**Work instructions:**
Repeat the material exactly, every line of it.

**Source data:**

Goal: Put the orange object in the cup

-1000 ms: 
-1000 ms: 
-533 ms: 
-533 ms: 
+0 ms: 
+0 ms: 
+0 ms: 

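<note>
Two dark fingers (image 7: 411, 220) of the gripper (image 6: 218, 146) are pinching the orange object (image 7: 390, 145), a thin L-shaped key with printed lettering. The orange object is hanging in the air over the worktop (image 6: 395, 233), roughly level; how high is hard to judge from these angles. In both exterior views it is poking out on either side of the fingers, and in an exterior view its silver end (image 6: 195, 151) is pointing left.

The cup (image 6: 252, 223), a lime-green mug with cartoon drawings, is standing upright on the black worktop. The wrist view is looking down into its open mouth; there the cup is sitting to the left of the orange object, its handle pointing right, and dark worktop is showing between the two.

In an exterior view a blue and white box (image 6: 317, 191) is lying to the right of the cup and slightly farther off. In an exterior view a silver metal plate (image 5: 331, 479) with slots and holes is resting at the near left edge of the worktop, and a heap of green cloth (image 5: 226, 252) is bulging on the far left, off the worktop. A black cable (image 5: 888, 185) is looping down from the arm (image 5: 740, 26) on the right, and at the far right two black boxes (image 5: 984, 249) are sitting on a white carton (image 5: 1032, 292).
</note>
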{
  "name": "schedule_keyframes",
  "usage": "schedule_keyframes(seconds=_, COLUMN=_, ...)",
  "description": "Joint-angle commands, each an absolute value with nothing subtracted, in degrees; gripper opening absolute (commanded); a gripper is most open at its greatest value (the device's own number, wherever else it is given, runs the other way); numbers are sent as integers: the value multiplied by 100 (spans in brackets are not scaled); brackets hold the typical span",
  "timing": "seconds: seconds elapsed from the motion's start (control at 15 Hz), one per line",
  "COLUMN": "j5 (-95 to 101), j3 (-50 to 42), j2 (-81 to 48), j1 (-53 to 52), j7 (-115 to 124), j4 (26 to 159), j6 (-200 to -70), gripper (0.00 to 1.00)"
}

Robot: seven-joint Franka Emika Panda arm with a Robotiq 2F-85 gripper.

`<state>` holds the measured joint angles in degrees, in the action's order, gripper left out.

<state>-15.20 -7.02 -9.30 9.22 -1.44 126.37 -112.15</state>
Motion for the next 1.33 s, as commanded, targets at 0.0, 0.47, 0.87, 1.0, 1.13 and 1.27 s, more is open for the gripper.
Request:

**Exercise response:**
Goal: Put the orange object in the cup

-1000 ms: 
-1000 ms: 
-533 ms: 
-533 ms: 
+0 ms: 
+0 ms: 
+0 ms: 

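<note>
Two dark fingers (image 7: 411, 220) of the gripper (image 6: 218, 146) are pinching the orange object (image 7: 390, 145), a thin L-shaped key with printed lettering. The orange object is hanging in the air over the worktop (image 6: 395, 233), roughly level; how high is hard to judge from these angles. In both exterior views it is poking out on either side of the fingers, and in an exterior view its silver end (image 6: 195, 151) is pointing left.

The cup (image 6: 252, 223), a lime-green mug with cartoon drawings, is standing upright on the black worktop. The wrist view is looking down into its open mouth; there the cup is sitting to the left of the orange object, its handle pointing right, and dark worktop is showing between the two.

In an exterior view a blue and white box (image 6: 317, 191) is lying to the right of the cup and slightly farther off. In an exterior view a silver metal plate (image 5: 331, 479) with slots and holes is resting at the near left edge of the worktop, and a heap of green cloth (image 5: 226, 252) is bulging on the far left, off the worktop. A black cable (image 5: 888, 185) is looping down from the arm (image 5: 740, 26) on the right, and at the far right two black boxes (image 5: 984, 249) are sitting on a white carton (image 5: 1032, 292).
</note>
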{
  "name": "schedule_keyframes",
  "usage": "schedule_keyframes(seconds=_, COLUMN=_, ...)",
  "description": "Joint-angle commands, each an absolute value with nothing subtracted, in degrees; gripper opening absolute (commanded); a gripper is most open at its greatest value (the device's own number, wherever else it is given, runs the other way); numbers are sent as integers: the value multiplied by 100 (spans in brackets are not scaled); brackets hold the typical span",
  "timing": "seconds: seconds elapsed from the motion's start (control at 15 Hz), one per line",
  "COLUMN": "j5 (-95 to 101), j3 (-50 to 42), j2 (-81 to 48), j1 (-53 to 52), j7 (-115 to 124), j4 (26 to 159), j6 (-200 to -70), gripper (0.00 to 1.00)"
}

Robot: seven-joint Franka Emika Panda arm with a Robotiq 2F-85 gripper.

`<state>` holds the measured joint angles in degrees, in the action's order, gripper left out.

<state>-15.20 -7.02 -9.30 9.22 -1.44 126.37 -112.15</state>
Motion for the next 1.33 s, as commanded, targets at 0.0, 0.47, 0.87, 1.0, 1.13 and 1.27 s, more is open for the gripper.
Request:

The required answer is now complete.